◆ What is being asked
After reading the entries below, copy word for word the lines from the first through the line containing "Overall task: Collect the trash", and stop there.

*** Opening Given entries ***

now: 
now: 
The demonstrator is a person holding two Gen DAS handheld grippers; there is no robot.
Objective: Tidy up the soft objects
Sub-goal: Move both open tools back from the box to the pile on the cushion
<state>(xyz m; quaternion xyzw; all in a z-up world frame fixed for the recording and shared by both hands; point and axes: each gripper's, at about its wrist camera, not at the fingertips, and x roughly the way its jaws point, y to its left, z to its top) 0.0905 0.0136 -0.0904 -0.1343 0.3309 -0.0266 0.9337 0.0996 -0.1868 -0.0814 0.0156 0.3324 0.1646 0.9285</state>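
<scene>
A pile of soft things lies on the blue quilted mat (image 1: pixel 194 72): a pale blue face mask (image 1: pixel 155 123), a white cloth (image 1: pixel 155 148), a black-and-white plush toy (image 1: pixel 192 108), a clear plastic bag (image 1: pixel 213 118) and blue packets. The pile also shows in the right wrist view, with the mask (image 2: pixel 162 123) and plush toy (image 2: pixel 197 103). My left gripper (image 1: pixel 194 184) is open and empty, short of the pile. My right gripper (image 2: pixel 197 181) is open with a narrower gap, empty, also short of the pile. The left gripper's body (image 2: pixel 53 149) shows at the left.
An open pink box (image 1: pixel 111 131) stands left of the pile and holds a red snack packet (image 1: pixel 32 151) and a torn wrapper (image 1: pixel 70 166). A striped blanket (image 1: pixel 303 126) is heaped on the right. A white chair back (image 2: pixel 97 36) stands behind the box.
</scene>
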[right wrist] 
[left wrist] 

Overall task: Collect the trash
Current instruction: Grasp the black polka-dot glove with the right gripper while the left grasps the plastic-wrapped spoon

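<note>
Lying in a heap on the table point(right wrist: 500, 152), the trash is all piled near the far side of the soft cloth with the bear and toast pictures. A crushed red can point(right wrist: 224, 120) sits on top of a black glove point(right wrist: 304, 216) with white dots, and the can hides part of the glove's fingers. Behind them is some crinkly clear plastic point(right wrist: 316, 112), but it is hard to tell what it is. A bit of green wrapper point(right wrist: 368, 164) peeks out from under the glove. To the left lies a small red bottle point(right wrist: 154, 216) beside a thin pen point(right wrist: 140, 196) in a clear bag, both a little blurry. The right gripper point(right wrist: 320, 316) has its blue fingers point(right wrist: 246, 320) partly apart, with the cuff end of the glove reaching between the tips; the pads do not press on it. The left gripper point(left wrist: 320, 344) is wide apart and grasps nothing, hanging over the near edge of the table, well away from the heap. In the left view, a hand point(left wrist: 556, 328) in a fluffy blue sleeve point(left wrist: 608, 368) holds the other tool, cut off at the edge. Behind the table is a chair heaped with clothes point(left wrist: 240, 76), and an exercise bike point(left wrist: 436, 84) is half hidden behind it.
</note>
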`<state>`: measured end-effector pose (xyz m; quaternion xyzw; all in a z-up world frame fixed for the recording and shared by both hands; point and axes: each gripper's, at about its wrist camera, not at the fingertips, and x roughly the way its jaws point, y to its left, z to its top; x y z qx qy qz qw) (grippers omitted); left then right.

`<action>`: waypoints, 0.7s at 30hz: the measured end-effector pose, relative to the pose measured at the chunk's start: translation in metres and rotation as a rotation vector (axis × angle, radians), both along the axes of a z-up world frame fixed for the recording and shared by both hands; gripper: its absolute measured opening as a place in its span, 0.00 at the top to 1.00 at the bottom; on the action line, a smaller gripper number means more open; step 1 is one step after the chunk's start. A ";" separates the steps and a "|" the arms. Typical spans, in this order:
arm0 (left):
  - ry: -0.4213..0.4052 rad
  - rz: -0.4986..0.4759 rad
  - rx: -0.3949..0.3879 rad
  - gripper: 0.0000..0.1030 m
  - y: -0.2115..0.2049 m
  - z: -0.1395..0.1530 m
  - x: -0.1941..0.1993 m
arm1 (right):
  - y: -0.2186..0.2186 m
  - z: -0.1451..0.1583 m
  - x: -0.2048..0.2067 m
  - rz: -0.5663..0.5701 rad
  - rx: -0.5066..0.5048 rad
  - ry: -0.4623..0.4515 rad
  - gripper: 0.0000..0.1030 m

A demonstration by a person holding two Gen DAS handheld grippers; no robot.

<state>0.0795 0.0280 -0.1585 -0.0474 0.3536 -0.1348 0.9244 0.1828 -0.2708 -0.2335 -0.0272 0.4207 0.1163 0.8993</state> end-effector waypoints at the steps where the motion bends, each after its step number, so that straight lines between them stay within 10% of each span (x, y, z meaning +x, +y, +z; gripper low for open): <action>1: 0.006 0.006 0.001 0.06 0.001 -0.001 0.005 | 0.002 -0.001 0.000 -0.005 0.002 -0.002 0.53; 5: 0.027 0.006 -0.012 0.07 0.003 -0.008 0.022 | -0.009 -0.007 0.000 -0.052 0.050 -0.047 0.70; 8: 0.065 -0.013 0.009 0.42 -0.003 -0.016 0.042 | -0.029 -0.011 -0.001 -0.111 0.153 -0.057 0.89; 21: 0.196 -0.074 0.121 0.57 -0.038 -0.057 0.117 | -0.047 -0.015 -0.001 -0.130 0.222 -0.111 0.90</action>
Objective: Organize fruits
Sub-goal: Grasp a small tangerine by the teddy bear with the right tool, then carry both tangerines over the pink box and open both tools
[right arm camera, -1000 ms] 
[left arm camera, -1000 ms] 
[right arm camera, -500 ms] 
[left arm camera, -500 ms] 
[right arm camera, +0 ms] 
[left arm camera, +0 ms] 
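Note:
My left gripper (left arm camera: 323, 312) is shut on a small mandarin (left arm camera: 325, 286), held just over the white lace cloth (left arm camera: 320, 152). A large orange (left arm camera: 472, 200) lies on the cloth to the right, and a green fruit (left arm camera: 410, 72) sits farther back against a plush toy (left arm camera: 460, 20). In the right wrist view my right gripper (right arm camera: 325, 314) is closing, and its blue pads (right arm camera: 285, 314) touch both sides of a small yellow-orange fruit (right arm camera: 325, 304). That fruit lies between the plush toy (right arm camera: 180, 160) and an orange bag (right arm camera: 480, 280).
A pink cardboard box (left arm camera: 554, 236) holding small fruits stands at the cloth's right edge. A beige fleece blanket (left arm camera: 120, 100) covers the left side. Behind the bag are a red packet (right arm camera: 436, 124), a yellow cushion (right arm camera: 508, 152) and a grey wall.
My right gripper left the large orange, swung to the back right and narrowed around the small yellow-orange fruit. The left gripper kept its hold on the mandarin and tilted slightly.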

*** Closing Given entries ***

◆ Solved problem
now: 
now: 
The demonstrator is a person holding two Gen DAS handheld grippers; there is no robot.
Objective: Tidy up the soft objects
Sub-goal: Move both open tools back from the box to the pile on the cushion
<state>(xyz m; quaternion xyzw; all in a z-up world frame fixed for the recording and shared by both hands; point and axes: each gripper's, at about its wrist camera, not at the fingertips, and x roughly the way its jaws point, y to its left, z to its top) 0.0905 0.0136 -0.0904 -0.1343 0.3309 -0.0266 0.9337 0.0996 -0.1868 -0.0814 0.0156 0.3324 0.1646 0.9285</state>
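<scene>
A pile of soft things lies on the blue quilted mat (image 1: pixel 194 72): a pale blue face mask (image 1: pixel 155 123), a white cloth (image 1: pixel 155 148), a black-and-white plush toy (image 1: pixel 192 108), a clear plastic bag (image 1: pixel 213 118) and blue packets. The pile also shows in the right wrist view, with the mask (image 2: pixel 162 123) and plush toy (image 2: pixel 197 103). My left gripper (image 1: pixel 194 184) is open and empty, short of the pile. My right gripper (image 2: pixel 197 181) is open with a narrower gap, empty, also short of the pile. The left gripper's body (image 2: pixel 53 149) shows at the left.
An open pink box (image 1: pixel 111 131) stands left of the pile and holds a red snack packet (image 1: pixel 32 151) and a torn wrapper (image 1: pixel 70 166). A striped blanket (image 1: pixel 303 126) is heaped on the right. A white chair back (image 2: pixel 97 36) stands behind the box.
</scene>
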[right wrist] 
[left wrist] 

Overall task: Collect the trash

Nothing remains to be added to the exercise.